Como demonstrou Gramsci (apud Apple, 1982 p.89), o controle do conhecimento que preserva e produz setores de uma sociedade é um fator decisivo no aumento da dominação ideológica de um grupo de pessoas ou de uma classe sobre grupos ou classes menos poderosas.

A questão não é negar que existem diferenças entre as pessoas, porém é importante salientar que o rótulo pode esconder a questão básica de pesquisar as condições em que um grupo de pessoas rotula outras como desviadas ou aplica-lhes alguma outra categoria abstrata. Esse sistema lingüístico, como é aplicado comumente pelos burocratas das escolas, não cumpre uma função psicológica que se espera, serve para abater e degradar aqueles indivíduos e classes de pessoas a quem se conferem tão rapidamente as designações. (APPLE,1982,p.204). Os desvios de expectativas institucionais geralmente resultam na imposição de limites por parte dos que se defrontam com esses indivíduos desviados. Além disso, faz com que a escola trabalhe com um estereótipo e não com a pessoa, preservando a ilusão reconfortante de que essa pessoa está sendo ajudada.

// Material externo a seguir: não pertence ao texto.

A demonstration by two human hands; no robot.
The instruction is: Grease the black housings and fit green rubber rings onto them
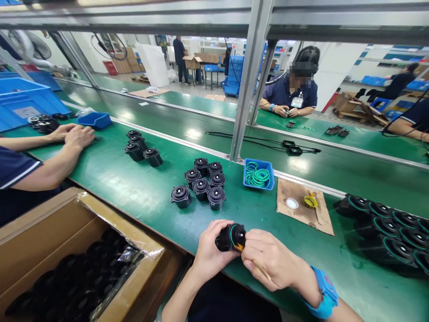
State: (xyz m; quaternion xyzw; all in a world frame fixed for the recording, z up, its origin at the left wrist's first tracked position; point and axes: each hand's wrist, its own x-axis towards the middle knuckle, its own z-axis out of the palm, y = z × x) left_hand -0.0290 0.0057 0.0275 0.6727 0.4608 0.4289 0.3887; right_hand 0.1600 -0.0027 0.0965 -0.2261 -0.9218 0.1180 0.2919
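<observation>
My left hand [210,250] is closed around a black round plastic part [231,236] with a green ring on it, held just above the near edge of the green bench [134,188]. My right hand [271,259] pinches a thin brush with a wooden handle [259,268], its tip touching the part. A blue band is on my right wrist. A cluster of several black parts [204,181] stands on the bench just beyond my hands.
A blue bin of green rings [258,174] and a brown paper sheet [303,205] holding a white lid and a yellow thing lie ahead right. Ringed black parts [389,223] are at right. A cardboard box [77,259] of parts is at left. A co-worker's hands [72,134] rest at left.
</observation>
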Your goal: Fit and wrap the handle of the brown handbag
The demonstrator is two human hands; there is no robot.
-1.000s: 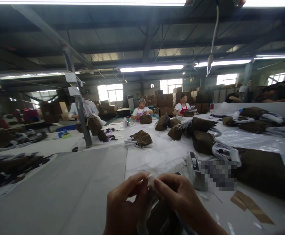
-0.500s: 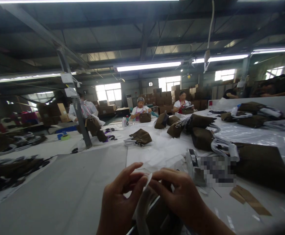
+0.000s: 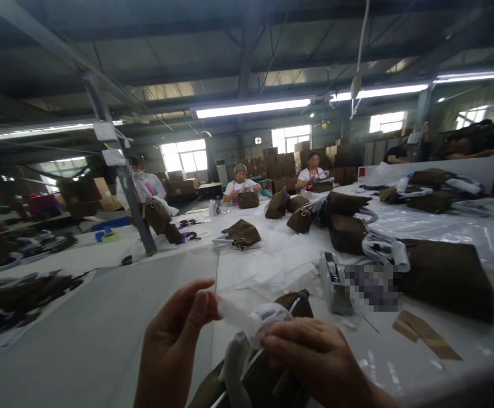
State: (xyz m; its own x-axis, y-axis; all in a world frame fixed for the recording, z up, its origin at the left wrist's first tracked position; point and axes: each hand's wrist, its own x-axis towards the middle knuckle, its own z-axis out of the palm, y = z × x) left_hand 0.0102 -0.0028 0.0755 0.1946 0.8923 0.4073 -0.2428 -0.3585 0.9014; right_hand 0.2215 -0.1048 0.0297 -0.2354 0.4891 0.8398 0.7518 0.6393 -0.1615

Segundo Mantoan (2000), para que os alunos com deficiência obtenham sucesso na escola regular é necessário que a escola reconheça que as dificuldades escolares não são apenas desses alunos; existem muitos outros alunos que também não estão aprendendo nesta mesma escola. Essas dificuldades resultam, em grande parte, do modo como o ensino é ministrado e a aprendizagem é concebida e avaliada.

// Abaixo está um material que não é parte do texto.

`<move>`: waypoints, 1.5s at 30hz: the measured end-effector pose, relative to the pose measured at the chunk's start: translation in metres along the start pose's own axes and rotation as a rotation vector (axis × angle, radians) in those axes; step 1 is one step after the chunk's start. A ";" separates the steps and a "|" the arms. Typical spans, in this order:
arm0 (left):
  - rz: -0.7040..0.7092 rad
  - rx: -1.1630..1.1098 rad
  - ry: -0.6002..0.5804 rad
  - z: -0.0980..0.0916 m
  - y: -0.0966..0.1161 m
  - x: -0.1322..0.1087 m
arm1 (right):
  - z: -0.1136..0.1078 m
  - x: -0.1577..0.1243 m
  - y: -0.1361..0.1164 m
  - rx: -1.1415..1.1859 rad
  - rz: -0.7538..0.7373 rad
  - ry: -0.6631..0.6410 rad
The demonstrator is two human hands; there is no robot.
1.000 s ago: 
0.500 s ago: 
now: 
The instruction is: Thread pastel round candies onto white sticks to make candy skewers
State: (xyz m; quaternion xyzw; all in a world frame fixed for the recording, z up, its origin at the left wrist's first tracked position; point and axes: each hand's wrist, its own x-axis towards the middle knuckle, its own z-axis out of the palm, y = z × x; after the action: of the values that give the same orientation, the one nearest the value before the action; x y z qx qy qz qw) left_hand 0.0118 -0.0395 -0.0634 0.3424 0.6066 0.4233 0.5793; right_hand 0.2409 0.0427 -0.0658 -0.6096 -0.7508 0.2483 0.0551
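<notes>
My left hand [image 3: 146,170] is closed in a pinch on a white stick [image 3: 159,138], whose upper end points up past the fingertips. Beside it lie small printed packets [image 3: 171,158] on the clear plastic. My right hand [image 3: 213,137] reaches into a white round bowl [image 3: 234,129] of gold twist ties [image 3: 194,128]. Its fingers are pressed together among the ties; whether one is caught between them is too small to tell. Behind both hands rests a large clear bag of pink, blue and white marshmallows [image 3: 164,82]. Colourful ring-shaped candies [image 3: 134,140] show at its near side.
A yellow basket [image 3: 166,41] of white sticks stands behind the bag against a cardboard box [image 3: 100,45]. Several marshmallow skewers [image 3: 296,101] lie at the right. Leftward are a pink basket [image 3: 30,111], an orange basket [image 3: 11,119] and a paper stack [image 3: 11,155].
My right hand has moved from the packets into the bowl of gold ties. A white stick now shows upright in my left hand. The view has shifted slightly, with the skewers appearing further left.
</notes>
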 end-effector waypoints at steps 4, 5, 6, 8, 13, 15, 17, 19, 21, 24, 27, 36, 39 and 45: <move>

Pensar a inclusão na escola exige pensar a diversidade humana presente nela e considerar que cada aluno é diferente, como são diferentes os professores e as escolas, não são diferentes apenas os alunos deficientes. Assumir que apenas alguns são diferentes pode levar ao que afirma Apple (1982) acerca dos educadores, quando diz que eles desenvolveram categorias e modos de percepção que reificam ou coisificam os indivíduos, para que eles (os educadores) possam enfrentar os estudantes antes como abstrações institucionais que como pessoas concretas, com as quais mantêm laços reais no processo de reprodução cultural e econômica.

Percebe-se, então, que a proposta de inclusão na escola, desenvolvida pelo MEC e baseada na diferença significativa, no rótulo, no tratamento adequado, ratifica a escola como lugar da exclusão da diferença e do não reconhecimento da humanidade como diversa.